Gli 8 librini e il Catalogo della I serie della collana, aperta, Ritratti Portatili, recentemente presentati alla Galleria Scoglio di Quarto di Milano (maggio 2019): di piccolo formato e su carte pregiate, in pochissime copie, legate manualmente da Luca Cisternino secondo la tradizione giapponese del nobiru gajō (libro a fisarmonica). Preziosi libri-oggetto, accompagnati talvolta da cofanetti.
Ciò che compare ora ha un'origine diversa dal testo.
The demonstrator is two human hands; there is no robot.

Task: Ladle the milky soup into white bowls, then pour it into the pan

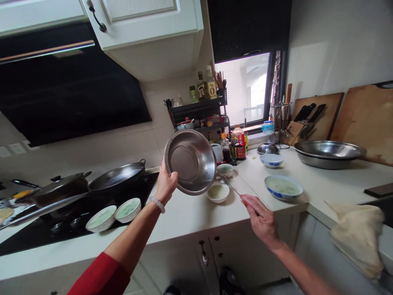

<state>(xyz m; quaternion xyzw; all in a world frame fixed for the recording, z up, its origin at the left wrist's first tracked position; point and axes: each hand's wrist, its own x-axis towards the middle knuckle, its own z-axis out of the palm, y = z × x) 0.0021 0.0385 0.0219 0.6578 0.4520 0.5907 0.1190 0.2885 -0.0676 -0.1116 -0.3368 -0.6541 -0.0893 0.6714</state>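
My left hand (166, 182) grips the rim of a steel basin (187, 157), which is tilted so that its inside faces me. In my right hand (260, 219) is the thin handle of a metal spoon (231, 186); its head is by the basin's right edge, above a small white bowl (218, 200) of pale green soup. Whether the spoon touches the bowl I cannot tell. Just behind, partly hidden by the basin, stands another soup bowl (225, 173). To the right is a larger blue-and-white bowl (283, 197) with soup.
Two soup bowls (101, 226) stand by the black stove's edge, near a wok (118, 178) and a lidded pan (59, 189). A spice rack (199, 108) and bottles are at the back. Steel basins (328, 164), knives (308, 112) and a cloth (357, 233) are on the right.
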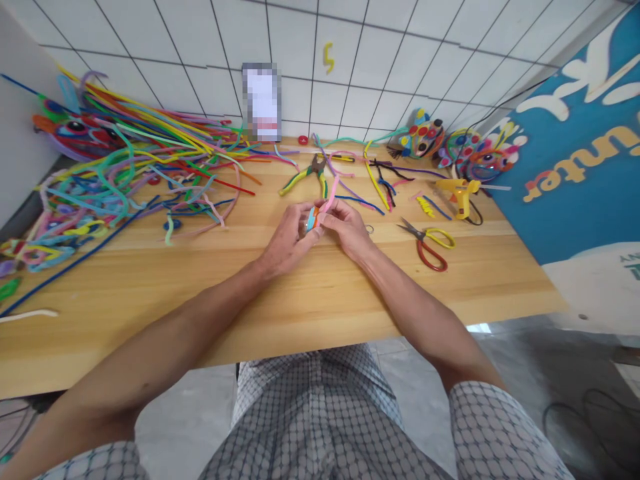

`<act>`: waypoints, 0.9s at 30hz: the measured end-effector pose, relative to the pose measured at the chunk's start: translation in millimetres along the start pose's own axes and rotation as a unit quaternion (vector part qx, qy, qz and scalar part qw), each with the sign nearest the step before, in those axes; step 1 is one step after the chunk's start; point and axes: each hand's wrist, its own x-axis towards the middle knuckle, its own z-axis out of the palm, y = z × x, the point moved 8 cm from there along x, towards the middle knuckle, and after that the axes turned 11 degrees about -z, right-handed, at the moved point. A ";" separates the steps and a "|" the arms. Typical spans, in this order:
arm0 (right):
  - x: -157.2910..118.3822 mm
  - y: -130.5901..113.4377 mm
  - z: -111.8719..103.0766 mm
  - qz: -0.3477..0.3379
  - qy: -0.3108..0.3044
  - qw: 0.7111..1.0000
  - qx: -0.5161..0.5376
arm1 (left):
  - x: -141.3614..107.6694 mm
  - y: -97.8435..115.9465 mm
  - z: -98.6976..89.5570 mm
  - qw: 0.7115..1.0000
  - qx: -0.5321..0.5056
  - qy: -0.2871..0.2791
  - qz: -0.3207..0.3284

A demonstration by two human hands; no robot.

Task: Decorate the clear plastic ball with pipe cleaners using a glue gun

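Over the middle of the wooden table, my left hand (293,233) is closed around one side of a small craft piece (313,218) with light blue and orange parts. My right hand (347,227) pinches the other side, its thumb pressed on the orange part. A pink pipe cleaner (332,193) sticks up between the two hands. Just behind them lie pliers (316,167) with yellow-green handles, their handles spread. To the right of my right hand rest scissors (423,235) with one yellow and one red handle, blades partly apart. Fingers hide much of the small piece.
Tangled pipe cleaners (115,173) cover the table's (310,300) left side. A phone (262,100) leans on the tiled wall. Yellow glue gun (463,197) stands at right, near decorated masks (487,157). Loose pipe cleaners (375,177) lie behind my right hand.
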 end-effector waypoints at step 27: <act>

Cui si aggiungono i 5 Ritratti in versione pop up – uno di questi dedicato a Giorgio Lucini, noto tipografo “di arte grafica” e editore, da poco scomparso – e i 2 di Rime Portatili, creati appositamente per l’occasione.
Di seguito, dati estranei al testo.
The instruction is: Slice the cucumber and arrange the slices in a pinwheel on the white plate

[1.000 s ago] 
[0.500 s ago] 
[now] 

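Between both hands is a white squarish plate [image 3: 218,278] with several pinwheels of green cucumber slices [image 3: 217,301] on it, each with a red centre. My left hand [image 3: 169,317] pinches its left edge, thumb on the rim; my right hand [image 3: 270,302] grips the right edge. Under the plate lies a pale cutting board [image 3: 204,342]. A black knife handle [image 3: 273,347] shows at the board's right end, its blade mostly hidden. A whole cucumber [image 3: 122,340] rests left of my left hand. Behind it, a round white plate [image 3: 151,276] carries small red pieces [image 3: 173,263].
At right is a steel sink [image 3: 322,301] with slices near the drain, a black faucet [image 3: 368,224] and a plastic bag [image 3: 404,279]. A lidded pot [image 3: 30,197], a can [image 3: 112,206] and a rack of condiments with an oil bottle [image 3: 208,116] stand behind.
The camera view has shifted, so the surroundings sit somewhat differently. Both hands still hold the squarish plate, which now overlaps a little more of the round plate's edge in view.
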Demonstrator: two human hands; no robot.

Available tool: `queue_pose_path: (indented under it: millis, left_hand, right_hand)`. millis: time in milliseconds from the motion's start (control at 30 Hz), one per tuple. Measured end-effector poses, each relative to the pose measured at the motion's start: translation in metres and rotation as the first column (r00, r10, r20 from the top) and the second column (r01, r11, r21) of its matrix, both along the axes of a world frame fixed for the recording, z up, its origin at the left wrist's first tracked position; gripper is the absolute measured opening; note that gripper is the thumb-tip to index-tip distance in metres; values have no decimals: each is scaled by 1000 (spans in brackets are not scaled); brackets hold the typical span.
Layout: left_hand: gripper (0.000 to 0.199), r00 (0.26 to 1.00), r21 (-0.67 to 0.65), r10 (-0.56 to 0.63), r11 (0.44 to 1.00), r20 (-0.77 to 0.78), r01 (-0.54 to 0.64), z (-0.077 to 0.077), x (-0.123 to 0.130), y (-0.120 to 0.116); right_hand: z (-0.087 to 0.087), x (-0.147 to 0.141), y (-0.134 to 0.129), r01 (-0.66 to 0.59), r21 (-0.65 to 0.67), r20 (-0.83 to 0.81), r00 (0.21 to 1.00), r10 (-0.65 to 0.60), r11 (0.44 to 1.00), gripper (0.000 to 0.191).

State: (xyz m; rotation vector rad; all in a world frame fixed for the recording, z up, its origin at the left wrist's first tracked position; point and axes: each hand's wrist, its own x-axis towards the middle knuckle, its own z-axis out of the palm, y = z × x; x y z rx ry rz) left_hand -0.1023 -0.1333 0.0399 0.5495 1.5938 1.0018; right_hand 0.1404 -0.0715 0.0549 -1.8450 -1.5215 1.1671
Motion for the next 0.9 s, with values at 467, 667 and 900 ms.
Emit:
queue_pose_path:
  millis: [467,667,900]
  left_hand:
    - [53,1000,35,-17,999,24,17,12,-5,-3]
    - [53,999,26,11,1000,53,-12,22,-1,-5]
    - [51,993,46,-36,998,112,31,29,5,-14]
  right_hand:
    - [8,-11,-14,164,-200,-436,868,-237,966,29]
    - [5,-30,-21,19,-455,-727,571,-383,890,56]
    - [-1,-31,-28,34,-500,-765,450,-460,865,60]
Sono libri presenti in Biblioteche e Archivi quali la Braidense e l’Ambrosiana di Milano, la Biblioteca del MART e la BNC di Firenze e di Roma, la Biblioteca d’Arte del Castello Sforzesco e della Normale
Superiore di Pisa, dell’Accademia di Palermo, l’Archivio Caruso e l’Archivio Maurizio Spatola.
Nelle sue opere, sofisticate e raffinate, frutto di una fine ricerca, sono continui i richiami pittorici e i rimandi alla cultura italiana e classica ma è presente anche la contemporaneità (come in Le rane o dell’Italia, libro d’artista realizzato nel 2016 in collaborazione simbiotica con Giorgio Lucini, attualizzazione della favola di Fedro all’Italia degli ultimi decenni).
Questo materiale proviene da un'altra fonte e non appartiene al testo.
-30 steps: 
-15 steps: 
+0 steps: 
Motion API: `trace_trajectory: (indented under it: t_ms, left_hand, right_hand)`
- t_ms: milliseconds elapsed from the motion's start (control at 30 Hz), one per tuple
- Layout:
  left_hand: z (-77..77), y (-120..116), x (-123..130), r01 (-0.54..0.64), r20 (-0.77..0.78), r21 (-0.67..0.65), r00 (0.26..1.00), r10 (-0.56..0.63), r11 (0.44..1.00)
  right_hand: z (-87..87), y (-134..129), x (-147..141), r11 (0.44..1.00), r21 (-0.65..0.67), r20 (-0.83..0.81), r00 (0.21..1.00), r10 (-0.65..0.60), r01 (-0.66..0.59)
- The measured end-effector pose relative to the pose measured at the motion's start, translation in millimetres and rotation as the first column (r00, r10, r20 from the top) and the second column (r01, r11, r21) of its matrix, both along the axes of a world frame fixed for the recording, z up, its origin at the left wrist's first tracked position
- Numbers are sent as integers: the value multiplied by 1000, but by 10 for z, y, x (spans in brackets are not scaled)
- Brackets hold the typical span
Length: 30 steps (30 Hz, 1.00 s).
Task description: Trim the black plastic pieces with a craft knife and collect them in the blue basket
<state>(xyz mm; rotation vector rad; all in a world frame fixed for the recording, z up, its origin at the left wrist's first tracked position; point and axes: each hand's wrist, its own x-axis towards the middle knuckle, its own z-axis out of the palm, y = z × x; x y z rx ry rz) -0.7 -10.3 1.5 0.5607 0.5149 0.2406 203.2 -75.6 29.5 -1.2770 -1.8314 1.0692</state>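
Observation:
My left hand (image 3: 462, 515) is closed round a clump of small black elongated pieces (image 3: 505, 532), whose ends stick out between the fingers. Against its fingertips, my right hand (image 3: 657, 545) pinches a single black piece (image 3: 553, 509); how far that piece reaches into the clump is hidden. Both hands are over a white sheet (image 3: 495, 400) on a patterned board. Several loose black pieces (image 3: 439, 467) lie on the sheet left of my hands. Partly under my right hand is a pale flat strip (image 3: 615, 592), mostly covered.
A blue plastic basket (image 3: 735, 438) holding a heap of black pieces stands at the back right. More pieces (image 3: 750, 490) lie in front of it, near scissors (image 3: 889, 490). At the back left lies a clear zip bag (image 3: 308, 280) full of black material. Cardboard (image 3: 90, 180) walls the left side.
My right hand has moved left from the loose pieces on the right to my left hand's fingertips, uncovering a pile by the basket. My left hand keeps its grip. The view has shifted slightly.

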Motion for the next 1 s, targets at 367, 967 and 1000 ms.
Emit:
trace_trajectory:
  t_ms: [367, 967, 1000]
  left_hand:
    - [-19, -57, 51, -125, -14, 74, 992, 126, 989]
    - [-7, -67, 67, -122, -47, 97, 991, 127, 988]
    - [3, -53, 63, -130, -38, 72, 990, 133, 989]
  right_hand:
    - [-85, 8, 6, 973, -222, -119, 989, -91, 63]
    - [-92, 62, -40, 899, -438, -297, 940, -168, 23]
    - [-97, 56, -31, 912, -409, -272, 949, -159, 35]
Nei suoi lavori L utilizza diversi supporti, “media” (visivi, audio, fotografici) e linguaggi artistici. Nelle sue liriche è frequente il bilinguismo dei testi. Italiano e inglese creano una varietà di ritmi e di sonorità, esplorando le profondità della parola. Le parole si traducono in segni visuali, in lettere, in grafi, in linguaggi altri, che codificano, denotano e vogliono significare una personale e particolare autografia. E tuttavia, di norma, la leggibilità dei testi viene a essere rigorosamente preservata e anzi intensificata.
Eugenia Marengo e Piero Marengo
Libreria Antiquaria Freddi

Testo poetico e segno/immagine si dispongono nello spazio della pagina, organizzata secondo un andamento concreto-architettonico così come secondo una disseminazione di parole, lettere, segni che restituiscono un andamento poliritmico.
Sandro De Alexandris

Ecco i bei libri d’artista di Liliana Ebalginelli. De “L’arte dell’invisibile”, Lucini ne ha editi 3 esemplari, a tempera, scomponendo la legatura: fluttuano così le poesie visive della Ebalginelli, parole che si richiamano in segni decisi; il testo scritto a tempera nera (ma rosso-violacea nell’ultima pagina come in copertina e nei segni della legatura), un flusso musicale di parole e suoni che incanta.
Stefano Salis in 75 anni di libri “allucinati”, Mirabilia, Il Sole 24 Ore, 18 09 2016

Il suo personalissimo linguaggio poetico e artistico si propone un obiettivo ambizioso: tracciare i contorni di un concetto di Assoluto che non può prescindere dalla ricerca della perfezione, anche estetica.